Work instruction:
Print every line below without adding or leaving out a single word.

|---|

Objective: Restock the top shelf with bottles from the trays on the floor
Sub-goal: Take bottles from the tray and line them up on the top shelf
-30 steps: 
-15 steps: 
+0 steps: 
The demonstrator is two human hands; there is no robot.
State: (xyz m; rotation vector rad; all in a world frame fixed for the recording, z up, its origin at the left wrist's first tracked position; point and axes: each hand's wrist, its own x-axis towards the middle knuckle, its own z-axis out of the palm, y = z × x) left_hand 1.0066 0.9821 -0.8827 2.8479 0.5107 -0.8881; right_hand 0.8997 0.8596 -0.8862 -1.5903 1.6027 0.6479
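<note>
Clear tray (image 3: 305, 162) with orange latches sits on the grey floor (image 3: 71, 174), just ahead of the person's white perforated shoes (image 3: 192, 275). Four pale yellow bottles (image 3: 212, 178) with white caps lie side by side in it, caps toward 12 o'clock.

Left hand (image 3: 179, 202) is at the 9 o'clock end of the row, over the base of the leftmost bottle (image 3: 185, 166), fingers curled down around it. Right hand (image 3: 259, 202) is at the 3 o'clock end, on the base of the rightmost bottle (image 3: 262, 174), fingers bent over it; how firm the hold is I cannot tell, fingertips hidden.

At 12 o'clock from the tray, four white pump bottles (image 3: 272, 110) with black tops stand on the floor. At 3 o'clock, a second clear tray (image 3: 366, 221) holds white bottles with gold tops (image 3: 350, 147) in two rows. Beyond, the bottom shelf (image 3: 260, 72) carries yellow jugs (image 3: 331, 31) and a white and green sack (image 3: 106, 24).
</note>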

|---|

Answer to the exercise:
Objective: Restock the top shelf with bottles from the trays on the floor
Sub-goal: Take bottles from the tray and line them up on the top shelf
-30 steps: 
-15 steps: 
+0 steps: 
The demonstrator is two human hands; there is no robot.
State: (xyz m; rotation vector rad; all in a world frame fixed for the recording, z up, its origin at the left wrist's first tracked position; point and axes: each hand's wrist, its own x-axis towards the middle knuckle, its own z-axis out of the palm, y = z × x) left_hand 1.0066 0.9821 -0.8827 2.8479 0.5107 -0.8881; right_hand 0.8997 0.8596 -0.8862 -1.5903 1.6027 0.6479
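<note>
Clear tray (image 3: 305, 162) with orange latches sits on the grey floor (image 3: 71, 174), just ahead of the person's white perforated shoes (image 3: 192, 275). Four pale yellow bottles (image 3: 212, 178) with white caps lie side by side in it, caps toward 12 o'clock.

Left hand (image 3: 179, 202) is at the 9 o'clock end of the row, over the base of the leftmost bottle (image 3: 185, 166), fingers curled down around it. Right hand (image 3: 259, 202) is at the 3 o'clock end, on the base of the rightmost bottle (image 3: 262, 174), fingers bent over it; how firm the hold is I cannot tell, fingertips hidden.

At 12 o'clock from the tray, four white pump bottles (image 3: 272, 110) with black tops stand on the floor. At 3 o'clock, a second clear tray (image 3: 366, 221) holds white bottles with gold tops (image 3: 350, 147) in two rows. Beyond, the bottom shelf (image 3: 260, 72) carries yellow jugs (image 3: 331, 31) and a white and green sack (image 3: 106, 24).
</note>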

No additional output is required for this exercise.